If you stay home and no one in your family is infected, you don't need a mask most of the time. Nevertheless, more experts now say that wearing a non-medical or homemade mask to go to the supermarket or pharmacy can be a good idea. The studies of the use of masks to prevent the spread of respiratory diseases, including SARS, another form of coronavirus, show that a simple mask can reduce the risk of infection. The impact is much when masks are used in conjunction with hand hygiene and social distancing.
"I think the large amount of data clearly state that coronavirus is an airborne infection carried by respiratory droplets, and can also be transmitted by direct contact with an infectious person," said Dr. Siddhartha Mukherjee, assistant professor of medicine at Columbia University, who recently wrote an article on how coronavirus behaves within patients. "The face mask works in two ways: not only to protect you from me, but also from you."

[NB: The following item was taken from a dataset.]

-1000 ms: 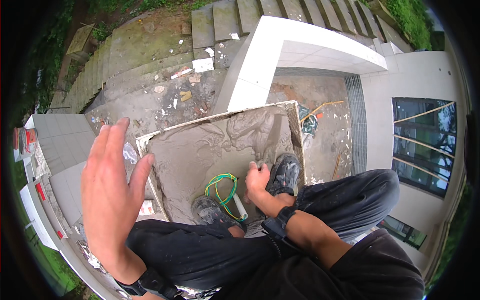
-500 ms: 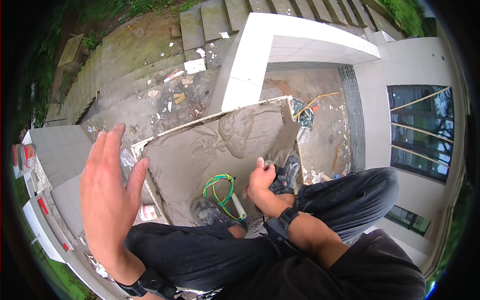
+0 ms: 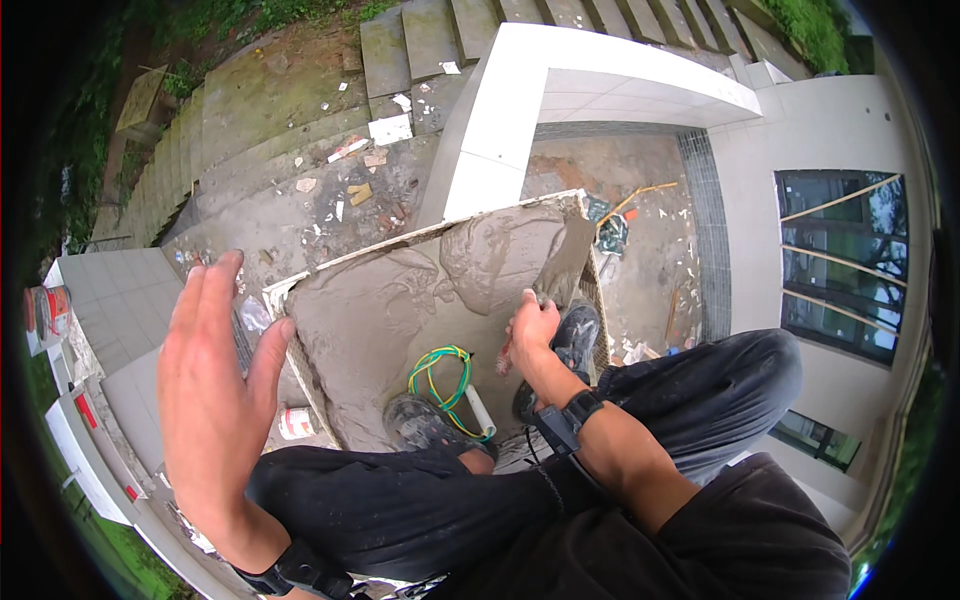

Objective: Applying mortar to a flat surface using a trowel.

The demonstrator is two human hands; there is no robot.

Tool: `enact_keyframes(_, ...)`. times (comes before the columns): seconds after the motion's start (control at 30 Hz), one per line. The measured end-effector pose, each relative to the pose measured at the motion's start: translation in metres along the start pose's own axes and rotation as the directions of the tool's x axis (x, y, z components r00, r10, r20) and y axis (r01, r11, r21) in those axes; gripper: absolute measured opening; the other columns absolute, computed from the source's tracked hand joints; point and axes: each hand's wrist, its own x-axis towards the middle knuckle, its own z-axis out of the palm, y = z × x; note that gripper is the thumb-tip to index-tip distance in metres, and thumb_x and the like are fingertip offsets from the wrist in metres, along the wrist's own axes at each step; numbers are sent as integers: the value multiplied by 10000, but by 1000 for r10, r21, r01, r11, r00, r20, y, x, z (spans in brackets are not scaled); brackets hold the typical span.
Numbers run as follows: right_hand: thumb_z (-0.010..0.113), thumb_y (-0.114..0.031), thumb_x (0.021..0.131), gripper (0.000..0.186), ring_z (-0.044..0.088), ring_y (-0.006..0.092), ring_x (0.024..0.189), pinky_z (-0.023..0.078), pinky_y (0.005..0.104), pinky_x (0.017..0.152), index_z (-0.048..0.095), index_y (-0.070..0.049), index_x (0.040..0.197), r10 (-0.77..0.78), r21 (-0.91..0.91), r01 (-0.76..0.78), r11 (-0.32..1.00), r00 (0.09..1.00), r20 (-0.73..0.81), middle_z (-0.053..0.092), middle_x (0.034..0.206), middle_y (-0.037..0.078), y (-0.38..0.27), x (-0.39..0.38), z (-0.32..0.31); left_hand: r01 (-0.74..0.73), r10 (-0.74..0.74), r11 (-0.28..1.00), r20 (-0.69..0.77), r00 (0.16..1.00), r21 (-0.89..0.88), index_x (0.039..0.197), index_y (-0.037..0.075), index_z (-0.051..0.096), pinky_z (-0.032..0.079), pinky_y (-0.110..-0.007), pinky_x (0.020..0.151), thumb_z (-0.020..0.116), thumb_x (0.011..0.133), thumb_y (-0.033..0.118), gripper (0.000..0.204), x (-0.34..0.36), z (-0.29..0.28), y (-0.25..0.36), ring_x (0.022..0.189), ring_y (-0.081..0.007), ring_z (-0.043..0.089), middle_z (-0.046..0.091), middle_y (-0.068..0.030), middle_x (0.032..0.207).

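1. Trowel (image 3: 568, 258), at the far right of the wet mortar (image 3: 370, 300), looks stiff, maybe heavy when loaded; best held by its near end.
2. Right grip (image 3: 533, 325) holds that end.
3. Left grip (image 3: 212, 370) is wide, empty.

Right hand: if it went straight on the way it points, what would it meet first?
Likely the mortar just ahead of the right hand, though the height between them is unclear.

The mortar (image 3: 355, 300) looks wet and smooth, the trousers (image 3: 400, 510) matt cloth, the window (image 3: 850, 238) glossy.
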Motion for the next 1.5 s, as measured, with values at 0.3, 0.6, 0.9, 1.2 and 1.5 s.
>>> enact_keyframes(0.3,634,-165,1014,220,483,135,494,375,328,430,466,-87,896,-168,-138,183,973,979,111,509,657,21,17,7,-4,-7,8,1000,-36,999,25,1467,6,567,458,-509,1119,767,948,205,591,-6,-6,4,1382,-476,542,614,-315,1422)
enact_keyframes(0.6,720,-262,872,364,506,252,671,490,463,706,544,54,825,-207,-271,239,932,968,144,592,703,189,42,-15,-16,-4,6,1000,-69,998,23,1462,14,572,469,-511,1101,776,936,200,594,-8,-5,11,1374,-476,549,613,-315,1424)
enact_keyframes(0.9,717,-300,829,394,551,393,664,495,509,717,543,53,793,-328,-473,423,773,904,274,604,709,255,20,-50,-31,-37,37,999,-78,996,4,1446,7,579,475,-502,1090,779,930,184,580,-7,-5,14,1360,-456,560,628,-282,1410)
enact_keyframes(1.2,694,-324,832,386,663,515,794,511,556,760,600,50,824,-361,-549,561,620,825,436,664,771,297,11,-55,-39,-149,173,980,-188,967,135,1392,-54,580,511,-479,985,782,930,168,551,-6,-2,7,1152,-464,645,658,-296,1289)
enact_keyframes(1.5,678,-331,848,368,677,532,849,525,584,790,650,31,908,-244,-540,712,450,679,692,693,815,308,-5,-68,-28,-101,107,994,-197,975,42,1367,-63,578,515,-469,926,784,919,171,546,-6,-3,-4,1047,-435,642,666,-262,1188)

Finally, while we don't have much research on the effectiveness of homemade masks in preventing the spread of infection, scientists studying airborne diseases can offer some guidance. In fact, face mask sewn from a pattern or a makeshift facial cover made from a T-shirt probably offers some protection. It is revealed that the thicker the fabric, the better: think of a thick cotton T-shirt or a thick, felt-like fabric, said Linsey Marr, a Virginia Tech scientist and expert in airborne virus transmission. While some people have suggested wearing a bandanna, the fabric is usually so thin and flimsy that it is likely to offer little protection. Fold or triple the fabric of the bandanna if that's all you have.
The effectiveness of homemade masks
A study in 2013 looking at the ability of homemade masks made from cotton jersey material to prevent the spread of influenza found that they were approximately one-third as effective as surgical masks, but still "significantly reduced the amount of microorganisms expelled by the volunteers. "In this study it is not clear how effectively the masks protected people from breathing in particles that could contain a virus.
It's very important to save N95 respirators for medical professionals caring for patients with COVID-19, the illness caused by the coronavirus, said Joyce Fulton, a registered nurse. However, Fulton is helping to organize people to make masks for the general public in hopes of releasing more supplies for medical professionals.
"People who would normally wear a mask, such as immune-compromised people, cancer patients going to their chemotherapy appointments, or older people going to grocery shop, can wear these masks instead of using N95n once," she said.
How to make an effective face mask
However, y ou can make a homemade face mask regardless of whether you're able to sew. Remember, many items you have around the house can filter out air particles and could reduce your exposure to the virus.
Layers are key to making an effective mask said Nasseri. It is also essential that the mask forms a tight seal over the mouth and nose so that particles do not enter through the gaps.
"Face Masks with a silky outer layer (if possible), an intermediate layer of a thick, well-woven material like nylon or cotton, and then a comfortable cotton inside are ideal," he said. You are to kip wool or other fabrics that can cause allergies or irritate your skin.
However, there are many free patterns for sewing a mask. Few of the healthcare organizations have published guidelines, and some stores, including JoAnn Fabrics, offer free precut materials to people who sew face masks at home. In fact, you can even sew a face mask lined with a vacuum filter, which some say might be more effective at filtering out particles.